● Task details
Transcribe the listing from its top line through the line with "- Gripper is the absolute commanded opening". Keep it exact, both ends included, and add nothing.

● Data below
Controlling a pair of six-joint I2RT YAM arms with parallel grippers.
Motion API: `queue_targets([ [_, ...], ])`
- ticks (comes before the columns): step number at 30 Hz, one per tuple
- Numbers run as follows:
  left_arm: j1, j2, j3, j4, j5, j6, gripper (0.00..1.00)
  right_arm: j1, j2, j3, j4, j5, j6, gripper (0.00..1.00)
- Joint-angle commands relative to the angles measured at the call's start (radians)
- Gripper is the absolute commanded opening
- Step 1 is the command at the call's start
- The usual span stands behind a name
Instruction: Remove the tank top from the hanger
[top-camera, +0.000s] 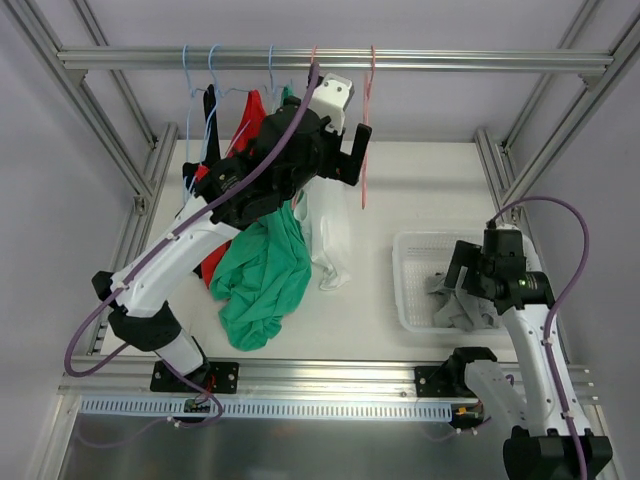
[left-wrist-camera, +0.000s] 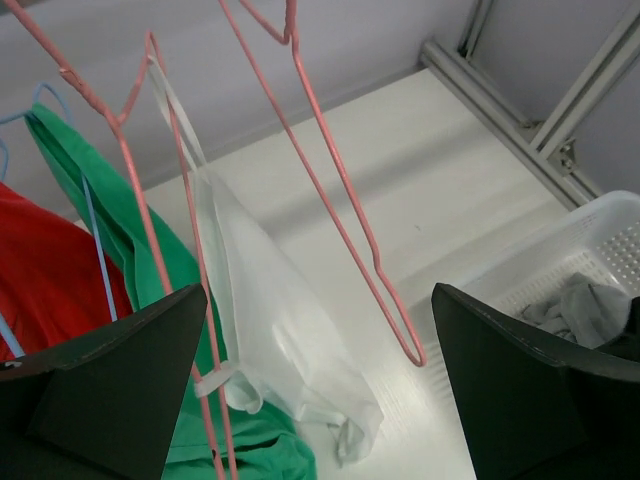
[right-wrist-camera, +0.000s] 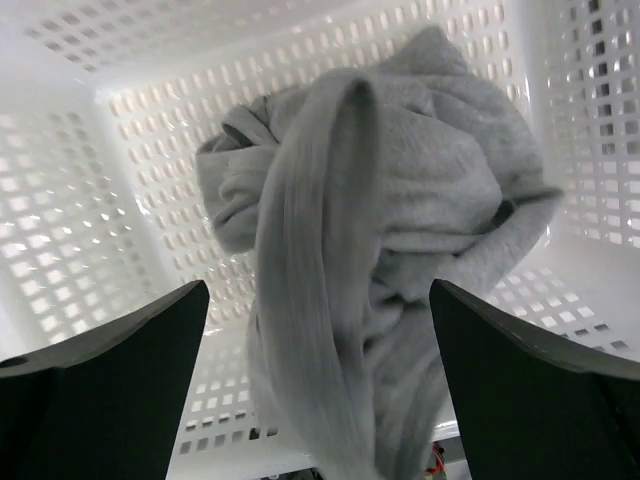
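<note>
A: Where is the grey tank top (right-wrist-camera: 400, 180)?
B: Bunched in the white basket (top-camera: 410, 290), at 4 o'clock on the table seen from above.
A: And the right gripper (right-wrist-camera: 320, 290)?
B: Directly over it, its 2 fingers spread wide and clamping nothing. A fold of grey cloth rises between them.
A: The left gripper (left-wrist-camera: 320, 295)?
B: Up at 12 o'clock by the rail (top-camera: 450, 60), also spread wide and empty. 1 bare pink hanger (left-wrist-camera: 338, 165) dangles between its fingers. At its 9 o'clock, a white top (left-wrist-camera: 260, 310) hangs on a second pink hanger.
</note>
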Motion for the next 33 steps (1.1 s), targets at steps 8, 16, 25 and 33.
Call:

● Response to the exercise
Controlling a pair of six-joint I2RT YAM arms with parallel grippers.
Motion API: `queue_targets([ [_, ...], ])`
- ticks (comes before the columns): step number at 30 Hz, one per tuple
- Numbers run as follows:
  left_arm: j1, j2, j3, j4, j5, j6, gripper (0.00..1.00)
  right_arm: j1, j2, j3, j4, j5, j6, gripper (0.00..1.00)
- Joint-angle commands relative to the angles measured at the call's start (radians)
- Gripper is the absolute commanded opening

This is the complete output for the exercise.